Müssen wir nun alle Träume vom ersten WM-Titel beim Heimturnier im Mai begraben? Nein. Mit ein bisschen Gnade der Hockeygötter werden wir in Zürich und Fribourg ein ähnlich starkes Team wie hier in Mailand zur Verfügung haben. Alle NHL-Stars, die nicht mehr in Nordamerika engagiert sind, werden dem Aufgebot von Patrick Fischer Folge leisten. Bei der «Abschlussparty» der besten Jahre unseres Hockeys mit den drei WM-Finals unter Patrick Fischer wollen alle noch einmal dabei sein.
Unsere Gegner werden bei weitem nicht mehr so gut besetzte Mannschaften zur WM entsenden.
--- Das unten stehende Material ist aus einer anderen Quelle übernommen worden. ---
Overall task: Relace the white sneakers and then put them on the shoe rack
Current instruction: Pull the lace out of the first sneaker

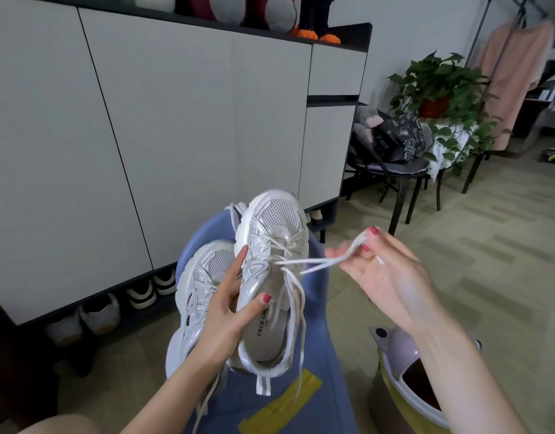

Die Besten werden noch in den Stanley-Cup-Playoffs engagiert sein und die Doppelbelastung Olympische Spiele/WM werden nicht alle freiwillig auf sich nehmen.
Das bedeutet: Polemik und fundamentale Kritik für das Scheitern in Mailand wäre billig und unsachlich. Wenn ein kleines Wunder nicht eintrifft – und das wäre eine Halbfinalqualifikation gewesen – dann sind die Hockeygötter schuld und nicht ihre Diener auf Erden an der Bande. Aber: Ein Scheitern bereits im Viertelfinal bei der WM im Mai wäre eine bittere Enttäuschung. Weil es eine verpasste Chance und nicht mehr ein verpasstes kleines Wunder wäre. Die Kritik wird allerdings dann keine heftige sein: Patrick Fischer legt sein Amt so oder so nach dieser Saison nieder und übergibt es Jan Cadieux. Er wird, wie hier in Mailand, auch bei der WM noch Patrick Fischers Assistent und Zauberlehrling sein. Mit ihm wird eine neue Ära beginnen.
Er wird nicht zu beneiden sein: Er wird im Zweifelsfall wohl nur noch in der nächsten Saison auf Leonardo Genoni zurückgreifen können. Der beste Torhüter Europas, der nie in der NHL spielte, wird im August 39 Jahre alt.